[Task statement]:
Copy out the line that contains "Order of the" and the lines after it through the final one in the entries below, exactly, with no other lines.

[Given records]:
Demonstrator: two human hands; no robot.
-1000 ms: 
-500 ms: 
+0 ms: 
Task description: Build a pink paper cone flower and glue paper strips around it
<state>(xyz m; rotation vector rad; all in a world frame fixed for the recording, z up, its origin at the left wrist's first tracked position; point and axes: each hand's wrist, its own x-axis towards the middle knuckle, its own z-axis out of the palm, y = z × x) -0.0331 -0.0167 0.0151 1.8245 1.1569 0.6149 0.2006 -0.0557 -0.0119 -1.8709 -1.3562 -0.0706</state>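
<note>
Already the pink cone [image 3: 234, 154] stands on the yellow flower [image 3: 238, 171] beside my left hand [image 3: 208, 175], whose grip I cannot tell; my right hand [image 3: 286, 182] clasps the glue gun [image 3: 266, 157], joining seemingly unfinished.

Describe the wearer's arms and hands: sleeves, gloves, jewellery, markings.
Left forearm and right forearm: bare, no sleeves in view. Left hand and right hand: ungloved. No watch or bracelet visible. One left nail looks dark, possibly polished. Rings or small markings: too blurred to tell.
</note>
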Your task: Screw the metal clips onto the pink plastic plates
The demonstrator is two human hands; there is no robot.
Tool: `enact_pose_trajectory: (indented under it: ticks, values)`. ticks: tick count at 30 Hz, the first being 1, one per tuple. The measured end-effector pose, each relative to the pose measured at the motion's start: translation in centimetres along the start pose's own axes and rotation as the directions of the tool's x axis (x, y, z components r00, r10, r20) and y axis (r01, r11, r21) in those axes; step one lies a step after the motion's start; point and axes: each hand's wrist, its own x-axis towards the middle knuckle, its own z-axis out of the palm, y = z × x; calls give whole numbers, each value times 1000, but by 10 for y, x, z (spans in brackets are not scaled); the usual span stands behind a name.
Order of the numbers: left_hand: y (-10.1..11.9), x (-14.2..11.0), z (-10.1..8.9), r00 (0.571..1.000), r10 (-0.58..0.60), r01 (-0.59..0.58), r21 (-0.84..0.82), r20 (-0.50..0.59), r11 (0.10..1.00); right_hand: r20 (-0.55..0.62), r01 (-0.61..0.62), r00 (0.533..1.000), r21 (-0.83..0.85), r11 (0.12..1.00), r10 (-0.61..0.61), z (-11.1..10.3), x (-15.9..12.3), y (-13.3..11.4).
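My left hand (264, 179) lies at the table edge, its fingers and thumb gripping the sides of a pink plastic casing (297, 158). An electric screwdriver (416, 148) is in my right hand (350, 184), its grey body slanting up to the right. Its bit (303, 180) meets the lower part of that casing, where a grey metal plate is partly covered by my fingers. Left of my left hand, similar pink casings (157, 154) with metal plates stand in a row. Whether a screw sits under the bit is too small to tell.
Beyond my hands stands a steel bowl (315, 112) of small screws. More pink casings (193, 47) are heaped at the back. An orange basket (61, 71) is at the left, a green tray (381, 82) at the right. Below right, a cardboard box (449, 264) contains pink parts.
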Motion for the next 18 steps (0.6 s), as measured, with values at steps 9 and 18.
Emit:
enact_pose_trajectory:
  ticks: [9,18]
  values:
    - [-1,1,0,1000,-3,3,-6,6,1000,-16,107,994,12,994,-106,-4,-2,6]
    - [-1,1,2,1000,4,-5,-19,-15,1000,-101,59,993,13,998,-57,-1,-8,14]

[Expected answer]:
Order of the numbers: left_hand: y (-10.1..11.9), x (-14.2..11.0), z (-10.1..8.9), r00 (0.571..1.000), r10 (-0.58..0.60), r01 (-0.59..0.58), r21 (-0.84..0.82), r20 (-0.50..0.59), r11 (0.10..1.00); right_hand: r20 (-0.55..0.62), r01 (-0.61..0.62), r00 (0.533..1.000), r21 (-0.83..0.85), r11 (0.12..1.00), r10 (-0.61..0.61), z (-11.1..10.3), x (-15.9..12.3), y (-13.3..11.4).
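My left hand (264, 179) lies at the table edge, its fingers and thumb gripping the sides of a pink plastic casing (297, 158). An electric screwdriver (416, 148) is in my right hand (350, 184), its grey body slanting up to the right. Its bit (303, 180) meets the lower part of that casing, where a grey metal plate is partly covered by my fingers. Left of my left hand, similar pink casings (157, 154) with metal plates stand in a row. Whether a screw sits under the bit is too small to tell.
Beyond my hands stands a steel bowl (315, 112) of small screws. More pink casings (193, 47) are heaped at the back. An orange basket (61, 71) is at the left, a green tray (381, 82) at the right. Below right, a cardboard box (449, 264) contains pink parts.
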Motion for the next 18 steps (0.6 s), as measured, with values at steps 9 and 18.
Emit:
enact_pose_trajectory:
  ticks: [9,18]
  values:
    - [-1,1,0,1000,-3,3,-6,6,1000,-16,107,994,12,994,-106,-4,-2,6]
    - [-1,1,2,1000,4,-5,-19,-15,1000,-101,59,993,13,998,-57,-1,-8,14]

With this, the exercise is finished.